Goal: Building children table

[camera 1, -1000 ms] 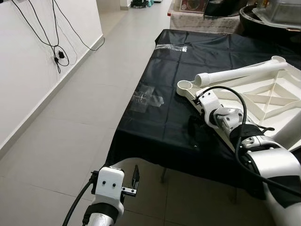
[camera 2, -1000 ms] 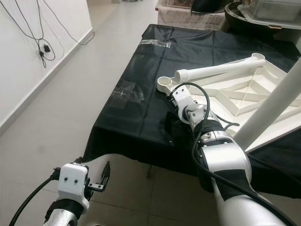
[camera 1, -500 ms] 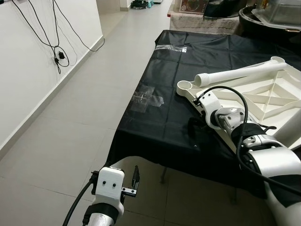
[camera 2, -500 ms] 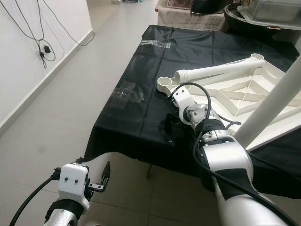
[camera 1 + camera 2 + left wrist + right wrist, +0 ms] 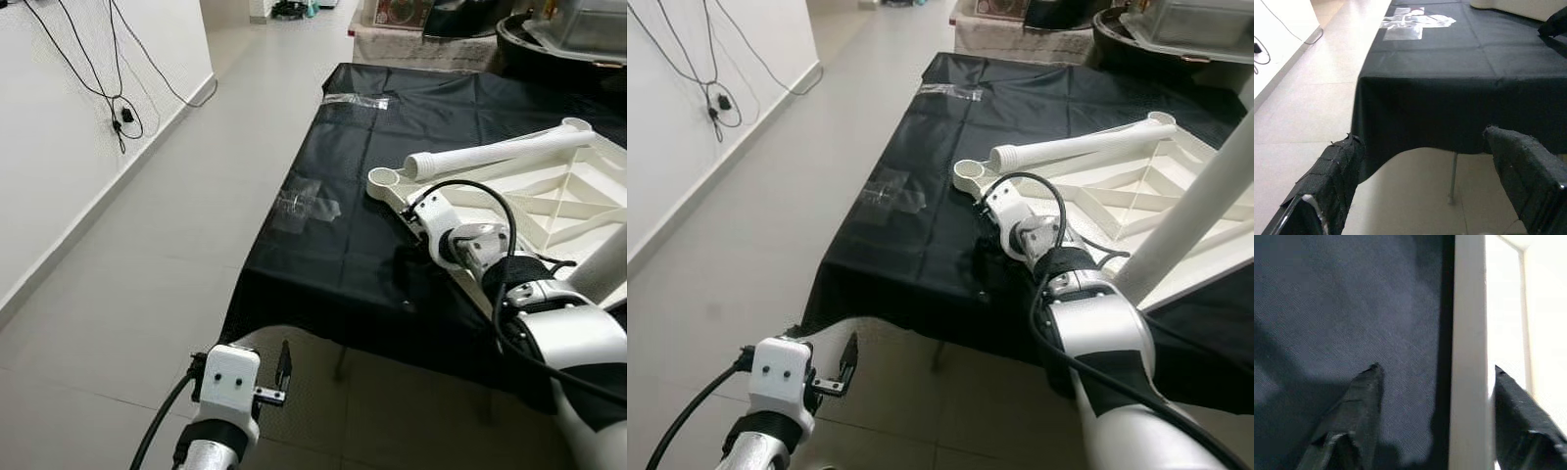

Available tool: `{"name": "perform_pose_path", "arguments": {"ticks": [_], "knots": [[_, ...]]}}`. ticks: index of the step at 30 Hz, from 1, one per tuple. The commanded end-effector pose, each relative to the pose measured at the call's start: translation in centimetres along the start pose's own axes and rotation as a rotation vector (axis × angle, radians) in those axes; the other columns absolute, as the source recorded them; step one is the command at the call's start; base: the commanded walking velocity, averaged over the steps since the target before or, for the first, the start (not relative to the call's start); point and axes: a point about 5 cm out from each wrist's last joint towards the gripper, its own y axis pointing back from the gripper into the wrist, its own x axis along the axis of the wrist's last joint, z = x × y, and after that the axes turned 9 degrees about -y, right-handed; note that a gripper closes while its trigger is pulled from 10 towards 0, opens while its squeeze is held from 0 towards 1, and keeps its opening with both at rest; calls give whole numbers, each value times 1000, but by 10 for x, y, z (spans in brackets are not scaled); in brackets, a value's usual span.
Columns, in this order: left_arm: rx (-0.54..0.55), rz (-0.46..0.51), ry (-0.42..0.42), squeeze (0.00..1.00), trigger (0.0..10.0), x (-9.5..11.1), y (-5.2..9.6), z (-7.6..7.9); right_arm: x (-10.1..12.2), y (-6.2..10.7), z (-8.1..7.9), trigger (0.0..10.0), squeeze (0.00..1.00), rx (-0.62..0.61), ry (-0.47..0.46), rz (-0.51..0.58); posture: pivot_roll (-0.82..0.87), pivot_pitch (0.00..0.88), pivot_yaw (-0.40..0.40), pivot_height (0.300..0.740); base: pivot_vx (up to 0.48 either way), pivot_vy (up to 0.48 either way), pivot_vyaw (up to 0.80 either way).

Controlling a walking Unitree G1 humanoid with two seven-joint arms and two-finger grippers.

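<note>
Hanging low over the tiled floor (image 5: pixel 147 245), in front of the counter's near edge, the left gripper (image 5: pixel 279 377) has its jaws spread wide with nothing between them; its wrist view looks between two black fingers (image 5: pixel 1332 176) at the draped cloth edge. Beyond it, the counter wears a black cloth (image 5: pixel 333 245) with patches of clear tape (image 5: pixel 306 204). On the cloth lies the white children's tabletop (image 5: pixel 549 211), underside up, its ribs forming open triangular cells. The right gripper (image 5: pixel 1437 396) reaches to the tabletop's near rim, jaws parted and straddling that white rim, one finger (image 5: pixel 1359 396) over the black cloth, the other over the white underside; contact cannot be judged. Just past the gripper sits a round leg socket (image 5: pixel 384 179) at the tabletop's corner. A white table leg (image 5: pixel 490 152) lies across the tabletop beside the socket. At the far end stands a dark tub (image 5: pixel 549 39).
</note>
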Motion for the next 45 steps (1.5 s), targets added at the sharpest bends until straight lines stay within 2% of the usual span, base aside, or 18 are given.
{"name": "perform_pose_path", "arguments": {"ticks": [1,8,13,20,22,36,45], "knots": [[-39,22,59,0,10000,9,2,17,-10,-5,-9,0,0,50,14,-54,-13,161,-36,740,0,0,0],[-35,19,57,0,10000,9,2,16,3,-5,-18,0,0,112,66,-28,-16,155,-37,740,0,0,0],[-33,19,56,0,10000,9,1,16,11,-5,-30,0,0,206,167,-30,-18,147,-38,740,0,0,0],[-33,19,52,0,10000,9,-1,16,11,-5,-36,0,0,272,238,-49,-20,142,-36,740,0,0,0],[-33,18,50,0,10000,9,-2,15,10,-5,-40,0,0,327,268,-66,-22,141,-37,740,0,0,0],[-26,15,44,0,10000,7,-2,12,8,-2,-35,0,0,359,300,-89,-47,146,-17,740,0,0,0],[-28,15,37,0,10000,6,-2,10,4,2,-39,0,0,483,361,-117,-27,139,-8,740,0,0,0]]}}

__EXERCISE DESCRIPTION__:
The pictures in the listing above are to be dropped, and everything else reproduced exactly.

__TASK RESULT__:
Goal: Building children table

[camera 1, -1000 ms] 
[camera 2, -1000 ms] 
[camera 1, -500 ms] 
[camera 2, -500 ms] 
[camera 1 + camera 2 + left wrist + right wrist, +0 ms] 

Available tool: `{"name": "perform_pose_path", "arguments": {"ticks": [_], "knots": [[_, ...]]}}`. ticks: index of the step at 30 Hz, from 1, one per tuple. The commanded end-effector pose, each relative to the pose measured at the call's start: translation in centimetres along the start pose's own axes and rotation as a rotation vector (axis × angle, radians) in those axes; the other columns absolute, as the source recorded them; step one is the command at the call's start; base: the commanded walking velocity, averaged over the steps since the target before or, for the first, the start (not relative to the call's start); point and axes: a point about 5 cm out from each wrist's last joint towards the gripper, its own y axis pointing back from the gripper into the wrist, its own x axis along the axis of the wrist's last joint, z = x × y, and after that the axes turned 9 degrees about -y, right-handed; note that a gripper closes while its trigger is pulled from 10 towards 0, opens while its squeeze is held from 0 towards 1, and keeps its opening with both at rest; calls give whole numbers, each value times 1000, but by 10 for x, y, z (spans in brackets are not scaled); in brackets, a value's usual span.
Columns, in this order: left_arm: rx (-0.54..0.55), rz (-0.46..0.51), ry (-0.42..0.42), squeeze (0.00..1.00), trigger (0.0..10.0), x (-9.5..11.1), y (-5.2..9.6), z (-7.6..7.9); right_arm: x (-10.1..12.2), y (-6.2..10.7), z (-8.1..7.9), trigger (0.0..10.0), squeeze (0.00..1.00), rx (-0.62..0.61), ry (-0.47..0.46), rz (-0.51..0.58); posture: pivot_roll (-0.82..0.87), pivot_pitch (0.00..0.88), pivot_yaw (-0.40..0.40), pivot_height (0.300..0.740); base: pivot_vx (up to 0.48 either way), pivot_vy (up to 0.48 either way), pivot_vyaw (up to 0.80 either way).

Controlling a walking Unitree G1 humanoid with two seven-joint arms and two-finger grippers.

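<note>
Hanging low over the tiled floor (image 5: pixel 147 245), in front of the counter's near edge, the left gripper (image 5: pixel 279 377) has its jaws spread wide with nothing between them; its wrist view looks between two black fingers (image 5: pixel 1332 176) at the draped cloth edge. Beyond it, the counter wears a black cloth (image 5: pixel 333 245) with patches of clear tape (image 5: pixel 306 204). On the cloth lies the white children's tabletop (image 5: pixel 549 211), underside up, its ribs forming open triangular cells. The right gripper (image 5: pixel 1437 396) reaches to the tabletop's near rim, jaws parted and straddling that white rim, one finger (image 5: pixel 1359 396) over the black cloth, the other over the white underside; contact cannot be judged. Just past the gripper sits a round leg socket (image 5: pixel 384 179) at the tabletop's corner. A white table leg (image 5: pixel 490 152) lies across the tabletop beside the socket. At the far end stands a dark tub (image 5: pixel 549 39).
</note>
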Motion for the next 45 steps (1.5 s), targets added at the sharpest bends until straight lines stay within 2% of the usual span, base aside, or 18 are given.
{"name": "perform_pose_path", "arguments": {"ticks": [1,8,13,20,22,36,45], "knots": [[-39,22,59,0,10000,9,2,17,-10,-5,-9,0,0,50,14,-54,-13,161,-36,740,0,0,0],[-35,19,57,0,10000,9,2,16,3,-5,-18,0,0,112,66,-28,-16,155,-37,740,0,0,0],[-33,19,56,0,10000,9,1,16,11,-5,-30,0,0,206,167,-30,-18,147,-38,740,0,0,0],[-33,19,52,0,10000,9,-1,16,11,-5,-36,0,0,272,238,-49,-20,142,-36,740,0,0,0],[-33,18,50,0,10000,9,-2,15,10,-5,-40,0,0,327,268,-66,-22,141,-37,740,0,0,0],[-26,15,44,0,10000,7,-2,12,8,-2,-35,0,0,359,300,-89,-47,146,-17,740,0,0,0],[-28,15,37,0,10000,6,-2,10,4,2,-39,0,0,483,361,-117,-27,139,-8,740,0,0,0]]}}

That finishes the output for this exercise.